_Exercise goal_:
Omit every picture. Return all other data as it stands.

══ Data ══

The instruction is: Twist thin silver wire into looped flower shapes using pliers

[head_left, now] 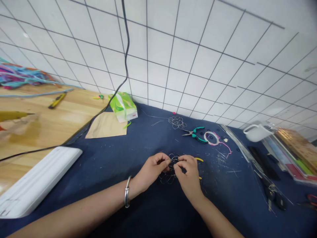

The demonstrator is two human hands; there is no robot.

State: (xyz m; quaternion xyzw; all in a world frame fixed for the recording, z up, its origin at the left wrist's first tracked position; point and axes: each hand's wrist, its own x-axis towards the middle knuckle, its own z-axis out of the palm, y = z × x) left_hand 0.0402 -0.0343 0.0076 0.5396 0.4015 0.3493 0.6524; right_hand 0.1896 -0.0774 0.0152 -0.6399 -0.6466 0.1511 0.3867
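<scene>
Between my two hands is a thin wire piece bent into several loops [167, 179], like a wire flower. My left hand [154, 170], with a silver bangle at its wrist, pinches the wire at the left. From the right, my right hand [188, 175] has thumb and forefinger closed on the wire as well. The fingertips cover part of the loops. Yellow handle ends [199, 159] of a tool stick out behind my right hand; the rest of it is hidden. A second looped wire flower [177, 122] lies farther back by the wall.
Teal-handled pliers [195, 134] and a white ring-shaped spool [211, 138] lie behind my right hand. A white mug [257, 132], wire strands [234, 142] and keys [271, 196] are at right. Left are a tissue pack [123, 107], a white power strip [42, 180] and a black cable [126, 49].
</scene>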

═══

_The completed task_:
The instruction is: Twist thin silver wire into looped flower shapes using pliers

[head_left, now] 

The demonstrator is two human hands; there is no robot.

State: (xyz m; quaternion xyzw; all in a world frame fixed for the recording, z up, its origin at the left wrist's first tracked position; point and axes: each hand's wrist, its own x-axis towards the middle knuckle, its own z-axis out of the palm, y = z × x) left_hand 0.0402 -0.0343 0.0076 0.5396 0.4015 0.3493 0.6524; right_hand 0.1896 -0.0774 0.0152 -0.6399 -0.6466 0.1511 0.3867
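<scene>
Between my two hands is a thin wire piece bent into several loops [167, 179], like a wire flower. My left hand [154, 170], with a silver bangle at its wrist, pinches the wire at the left. From the right, my right hand [188, 175] has thumb and forefinger closed on the wire as well. The fingertips cover part of the loops. Yellow handle ends [199, 159] of a tool stick out behind my right hand; the rest of it is hidden. A second looped wire flower [177, 122] lies farther back by the wall.
Teal-handled pliers [195, 134] and a white ring-shaped spool [211, 138] lie behind my right hand. A white mug [257, 132], wire strands [234, 142] and keys [271, 196] are at right. Left are a tissue pack [123, 107], a white power strip [42, 180] and a black cable [126, 49].
</scene>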

This output is complete as it stands.